# Clustering

In Week 8 of Machine Learning Course, Andrew Ng introduces machine learning techniques for unlabeled data. These techniques allow one to discover patterns that exists in data, rather than train an algorithm to recognize an already known pattern. One algorithm frequently used to unearth natural grouping of data is k-means algorithm. When illustrating the workings of k-means algorithm for non-separated clusters Andrew Ng uses t-shirt sizing. Companies have to select, say four, t-shirt sizes, S, M, L, and XL. Each of the sizes has to accommodate some cluster of people. However, people do not come in discrete weight and height clumps. Instead, they form a continuum. We can see that by fetching some real-world data and using a scatter plot to show their distribution. Statistics Online Computational Resource (SOCR) provides a number of useful data sources. SOCR Data Dinov 020108 HeightsWeights set provides 25,000 records of human height and weight. For purposes of this tutorial we are going to rely on a smaller subset of 200 samples from that set. The distribution of data, plotted with matplotlib, is shown in Fig 1: Fig 1. Scatterplot of 200 samples of human weight and height.

There is no obvious clusters visible in Fig 1. If we had to manually draw them, chances are that our choice would be sub-optimal. This is where k-means cluster algorithm comes to the rescue. Its objective is to find clusters $c_1, \ldots c_k$ such that their centroids $\mu_1 \ldots \mu_k$ minimize the distance for each point $x$ from the center of the cluster $c(a(i))$ to which it was assigned: $J(c_1, \ldots c_k, \mu_i \ldots \mu_k) = \dfrac{1}{m} \sum_{i = 1}^m ||x_i - \mu_{c(a(i))} ||$

In version 1.0.x of Tensorflow a number of new contribution libraries were introduced. Among them is the KMeansClustering estimator. It can be used to solve the t-shirt sizing problem in just a few lines of code. First, we need to define a function that provides data to the estimator. As there are various classes of estimators, ranging from linear regression, through neural networks to k-means estimator, the input function must return both features and labels.
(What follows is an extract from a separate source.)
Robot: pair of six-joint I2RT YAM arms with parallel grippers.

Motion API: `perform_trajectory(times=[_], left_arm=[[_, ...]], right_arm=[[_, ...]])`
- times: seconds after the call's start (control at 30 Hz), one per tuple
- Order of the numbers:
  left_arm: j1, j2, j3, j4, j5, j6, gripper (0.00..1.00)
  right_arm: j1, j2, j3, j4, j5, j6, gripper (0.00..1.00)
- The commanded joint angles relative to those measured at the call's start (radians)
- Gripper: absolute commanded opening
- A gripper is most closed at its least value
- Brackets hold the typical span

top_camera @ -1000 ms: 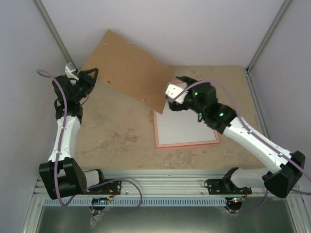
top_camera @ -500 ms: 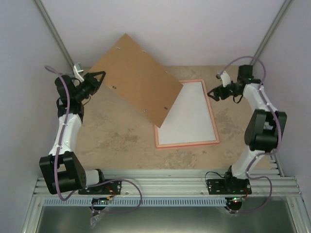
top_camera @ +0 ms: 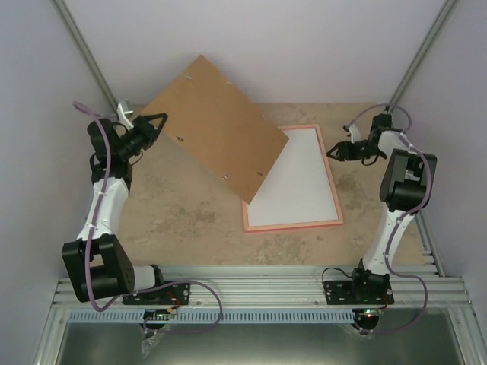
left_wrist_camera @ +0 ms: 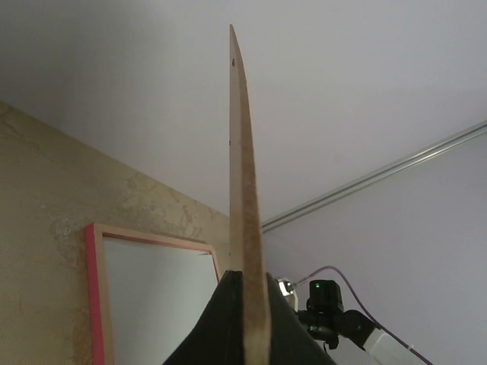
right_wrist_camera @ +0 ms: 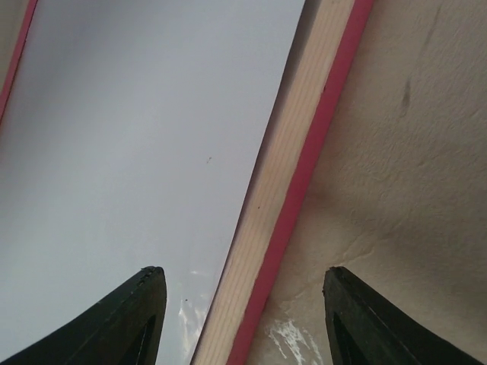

For k-means the labels are all None:

import pandas as pd

'./hw-data.txt', delim_whitespace=True,
hw_frame.drop('Index', 1, inplace=True)

def input_fn():
return tf.constant(hw_frame.as_matrix(),
tf.float32, hw_frame.shape), None


To simplify our task we use Pandas Data Analysis Library to load and transform data. We first read the SOCR file, and drop the index column. Then use the loaded data to return a $n \times 2$ matrix as the first, feature component of the feature, labels pair.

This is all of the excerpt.